Hidroelectrica is a leader in electricity production and the main provider of technological services required in the National Energy System in Romania.

The company is currently managed in a dual system, by a Management Board, under the supervision of a Supervisory Board.

== History ==
The successor to the Ministry of Electricity, RENEL, was founded in 1990.

The Romanian Energy sector was reorganized in 1998, by creating (in compliance with GD 365), a holding company, CONEL, with four subsidiaries: Termoelectrica, Electrica, Hidroelectrica, Nuclearelectrica. In 2000, these four companies became, in compliance with GD 627, fully state-owned companies. Additionally, Transelectrica was also created.

In 2001, a strategy for the development and modernization of the energy system is drawn up, Hidroelectrica included, with the main purpose of attracting private capital to complete the investments initiated.

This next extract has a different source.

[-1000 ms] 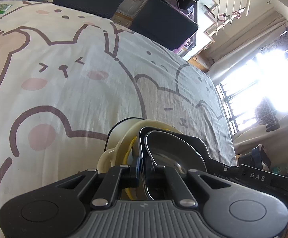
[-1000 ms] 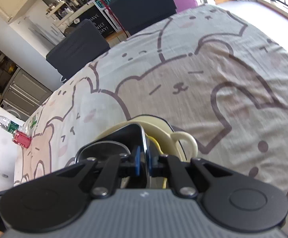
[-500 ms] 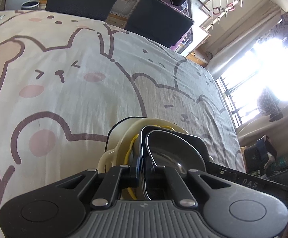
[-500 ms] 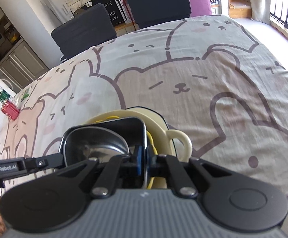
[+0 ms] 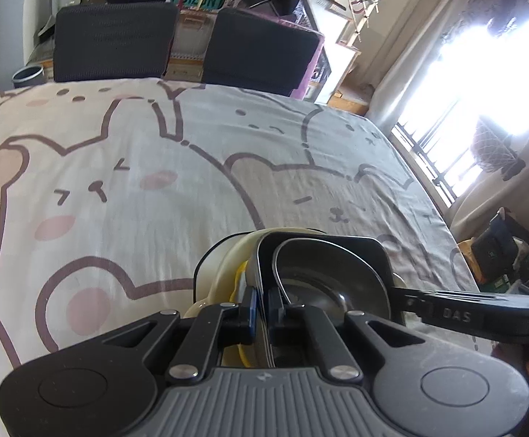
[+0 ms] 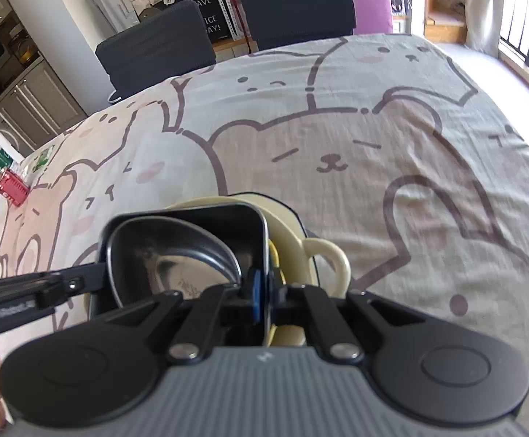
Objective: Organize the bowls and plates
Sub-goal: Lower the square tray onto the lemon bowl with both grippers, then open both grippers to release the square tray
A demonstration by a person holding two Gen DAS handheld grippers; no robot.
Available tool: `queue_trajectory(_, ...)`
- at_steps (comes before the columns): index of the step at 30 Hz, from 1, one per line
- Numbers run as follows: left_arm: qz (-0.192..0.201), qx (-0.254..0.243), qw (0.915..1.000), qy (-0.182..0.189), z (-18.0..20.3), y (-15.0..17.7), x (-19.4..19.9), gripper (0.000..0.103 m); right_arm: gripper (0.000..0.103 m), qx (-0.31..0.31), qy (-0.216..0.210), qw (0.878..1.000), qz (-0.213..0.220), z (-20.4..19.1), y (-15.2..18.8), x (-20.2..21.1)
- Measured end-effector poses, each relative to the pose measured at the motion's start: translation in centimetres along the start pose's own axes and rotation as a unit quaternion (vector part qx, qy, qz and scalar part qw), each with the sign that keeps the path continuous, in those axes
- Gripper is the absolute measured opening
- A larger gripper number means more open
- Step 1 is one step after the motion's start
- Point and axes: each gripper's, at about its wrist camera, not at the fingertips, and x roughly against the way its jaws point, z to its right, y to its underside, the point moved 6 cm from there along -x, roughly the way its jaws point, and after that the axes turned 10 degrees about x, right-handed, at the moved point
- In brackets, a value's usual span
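A black square dish point(image 5: 337, 251) holds a metal bowl point(image 5: 322, 280) and sits in a cream bowl point(image 5: 217, 269) with handles; something yellow shows between them. My left gripper point(image 5: 261, 306) is shut on the dish's left rim. My right gripper point(image 6: 264, 298) is shut on the dish's point(image 6: 191, 222) right rim, beside the cream bowl's handle point(image 6: 332, 258). The metal bowl point(image 6: 177, 258) lies inside the dish. Each view shows the other gripper reaching in from the side: the right gripper point(image 5: 465, 313) and the left gripper point(image 6: 27, 298). A thin dark edge shows under the cream bowl.
The bear-print tablecloth point(image 6: 373, 145) covers the table beyond the stack. Two dark chairs point(image 6: 155, 47) stand at the far edge. A red box point(image 6: 11, 189) and a bottle sit at the far left edge. A grey bin point(image 5: 27, 76) stands behind the table; a window is on the right.
Both wrists have rolled, so the table looks more level in each view. The stack stays between the grippers with the same grips on the dish's rim.
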Motion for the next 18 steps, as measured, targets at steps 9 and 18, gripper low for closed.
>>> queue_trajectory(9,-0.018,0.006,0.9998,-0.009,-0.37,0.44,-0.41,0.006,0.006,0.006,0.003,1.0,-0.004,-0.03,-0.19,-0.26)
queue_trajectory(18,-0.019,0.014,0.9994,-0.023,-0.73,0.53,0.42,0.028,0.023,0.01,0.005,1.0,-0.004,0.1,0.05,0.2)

A reorganization process follows in 2002 for Hidroelectrica, completed with the establishment of eight repair and maintenance companies.

In 2003, a severe drought has serious consequences on the activity of Hidroelectrica. But the company manages to develop a relaunch strategy for 2004-2025.

As a result, in 2004 Hidroelectrica manages to pay off 60% of the company's debt and a year later achieves a record for the company's electricity production - 20.1 TWh. At that point, the company’s results saw Hidroelectrica rank 6th in the "Top 100 most valuable companies in Romania", made by Ziarul Financiar.

In 2008, Hidroelectrica ranks 5th in the same top.

In 2010, Hidroelectrica achieves a production of 19.85 TWh and sees a record profit, given the national and international crisis conditions.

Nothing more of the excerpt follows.